If, like during the Special Period in Cuba, America had 80 percent
of our imports and exports curtailed, what would we do? Would
we have to dig up our concrete and plant crops to be harvested
sometime after we had already starved? Would we have riots for
food and other consumables? What would happen if our oil faucet
ran dry? It would be pure chaos, but Cuba survived conditions
like these due to their simple way of life.
If life in Cuba is as awful as some would claim then why do they
have a longer life expectancy than we do here in America, and
why is their infant mortality rate lower? Do we give up "quality"
of life for "quantity" of material possessions?
I live in a city now where homelessness is rampant whereas in
Cuba, homelessness is unheard of.
Is the "bigger, better, more at any cost" lifestyle
of capitalism more humane than socialism? In America our lifestyle
is obtained off the backs of so many around the world. We have
to ask ourselves: Is it it worth it to drive an urban attack vehicle
that guzzles precious resources and belches toxic waste?
I hope the trade and travel embargo is lifted from Cuba soon.

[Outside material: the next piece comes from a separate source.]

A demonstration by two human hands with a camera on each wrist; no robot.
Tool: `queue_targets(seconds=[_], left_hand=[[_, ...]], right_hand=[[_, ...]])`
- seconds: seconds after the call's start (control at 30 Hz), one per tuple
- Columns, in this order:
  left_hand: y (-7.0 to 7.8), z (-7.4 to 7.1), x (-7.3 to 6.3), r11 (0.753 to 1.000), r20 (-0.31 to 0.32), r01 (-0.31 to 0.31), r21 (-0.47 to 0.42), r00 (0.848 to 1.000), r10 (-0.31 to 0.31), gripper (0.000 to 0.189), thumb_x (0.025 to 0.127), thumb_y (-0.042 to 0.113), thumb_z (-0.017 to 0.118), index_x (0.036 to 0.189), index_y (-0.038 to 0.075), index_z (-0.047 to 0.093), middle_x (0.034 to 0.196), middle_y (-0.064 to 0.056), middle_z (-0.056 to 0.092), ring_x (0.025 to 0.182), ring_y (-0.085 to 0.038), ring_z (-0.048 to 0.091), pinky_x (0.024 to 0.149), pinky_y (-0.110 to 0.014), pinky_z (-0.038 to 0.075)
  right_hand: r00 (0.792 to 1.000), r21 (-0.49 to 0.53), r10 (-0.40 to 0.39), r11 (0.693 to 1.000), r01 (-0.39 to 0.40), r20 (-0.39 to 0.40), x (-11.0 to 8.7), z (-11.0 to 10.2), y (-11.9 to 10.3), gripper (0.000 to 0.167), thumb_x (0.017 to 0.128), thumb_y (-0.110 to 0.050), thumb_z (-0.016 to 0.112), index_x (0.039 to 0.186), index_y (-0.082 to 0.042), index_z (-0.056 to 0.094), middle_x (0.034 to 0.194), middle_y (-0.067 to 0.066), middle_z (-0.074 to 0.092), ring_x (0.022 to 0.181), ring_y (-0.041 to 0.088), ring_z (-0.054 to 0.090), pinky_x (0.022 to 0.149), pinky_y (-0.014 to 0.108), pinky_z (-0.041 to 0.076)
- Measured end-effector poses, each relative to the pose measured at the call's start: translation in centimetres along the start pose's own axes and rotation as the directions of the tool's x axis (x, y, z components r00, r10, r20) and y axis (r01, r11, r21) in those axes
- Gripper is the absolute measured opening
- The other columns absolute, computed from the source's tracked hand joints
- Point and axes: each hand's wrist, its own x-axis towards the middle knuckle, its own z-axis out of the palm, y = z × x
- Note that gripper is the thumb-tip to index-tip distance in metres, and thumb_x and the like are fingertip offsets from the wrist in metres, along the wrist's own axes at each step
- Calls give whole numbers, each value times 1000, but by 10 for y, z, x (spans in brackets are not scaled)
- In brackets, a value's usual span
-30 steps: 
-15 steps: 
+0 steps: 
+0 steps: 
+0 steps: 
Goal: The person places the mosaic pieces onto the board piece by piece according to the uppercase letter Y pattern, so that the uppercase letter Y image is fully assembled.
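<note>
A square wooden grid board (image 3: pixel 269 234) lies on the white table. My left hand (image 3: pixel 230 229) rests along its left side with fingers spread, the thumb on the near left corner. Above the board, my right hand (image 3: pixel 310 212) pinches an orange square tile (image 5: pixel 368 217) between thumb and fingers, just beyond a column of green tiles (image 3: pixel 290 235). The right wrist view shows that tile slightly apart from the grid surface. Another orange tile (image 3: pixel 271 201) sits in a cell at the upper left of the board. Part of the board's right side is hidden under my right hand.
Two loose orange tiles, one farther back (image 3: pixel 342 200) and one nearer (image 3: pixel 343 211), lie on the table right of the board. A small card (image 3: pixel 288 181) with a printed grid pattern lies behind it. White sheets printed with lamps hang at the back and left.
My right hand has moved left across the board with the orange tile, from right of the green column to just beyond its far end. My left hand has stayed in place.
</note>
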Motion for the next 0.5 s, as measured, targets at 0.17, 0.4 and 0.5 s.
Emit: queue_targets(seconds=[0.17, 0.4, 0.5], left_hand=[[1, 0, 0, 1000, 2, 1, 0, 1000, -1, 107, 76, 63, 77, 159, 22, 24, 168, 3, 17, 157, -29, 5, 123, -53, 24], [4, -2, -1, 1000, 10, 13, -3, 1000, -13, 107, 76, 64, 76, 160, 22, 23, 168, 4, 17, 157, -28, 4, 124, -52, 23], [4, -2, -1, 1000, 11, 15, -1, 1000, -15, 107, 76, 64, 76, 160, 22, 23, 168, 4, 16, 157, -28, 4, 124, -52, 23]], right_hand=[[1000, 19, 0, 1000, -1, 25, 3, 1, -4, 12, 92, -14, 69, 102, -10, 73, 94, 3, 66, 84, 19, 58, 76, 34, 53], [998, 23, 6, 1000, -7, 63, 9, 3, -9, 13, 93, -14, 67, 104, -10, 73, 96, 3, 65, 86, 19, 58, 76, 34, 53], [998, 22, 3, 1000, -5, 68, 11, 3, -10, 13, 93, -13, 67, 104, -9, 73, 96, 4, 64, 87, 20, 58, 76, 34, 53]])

Cubans suffer from having to import medical supplies and other
goods from China and Europe, and we suffer from being deprived
of the opportunity to travel to a beautiful country where the
people are welcoming and generous with the little that they do
But with the notice that Fidel Castro is retiring after surviving
over 600 CIA assassination attempts, even Democratic hopefuls
parroted the corporate party line and there is slim chance of
a lifting of the US imposted embargo.
Since the USA has a detention facility on Cuban soil - where
we torture and hold humans in adverse conditions without the basic
human right of due process under the law - how can we condemn
Cuba for human rights violations?
After the fall of the Soviet Bloc, Cuba is learning to form positive
alliances with other countries in South America and I would challenge
our leaders to consider doing the same. Using our military to
spread corporate colonialism throughout Latin America has led
to the growth of populist governments (Venezuela and Bolivia for
example), and instead of trying to undermine these governments,
we should work with them to prove that we care more about humane
democracy and less about supporting oppressive governments.
We need an "open-armed policy" with our neighbors in
this hemisphere, not an "armed and dangerous" persona.
America is certainly perceived as a bully all over the world but
in the case of Cuba, it could not be more exemplified.
The US talking tough on Cuba is like a lion roaring at a mouse.
Reaching across the channel with fair trade and open arms will
go farther towards Cuba becoming more free and democratic than
strengthening embargoes that hurt families and only strengthen
anti-democracy and anti-American sentiments.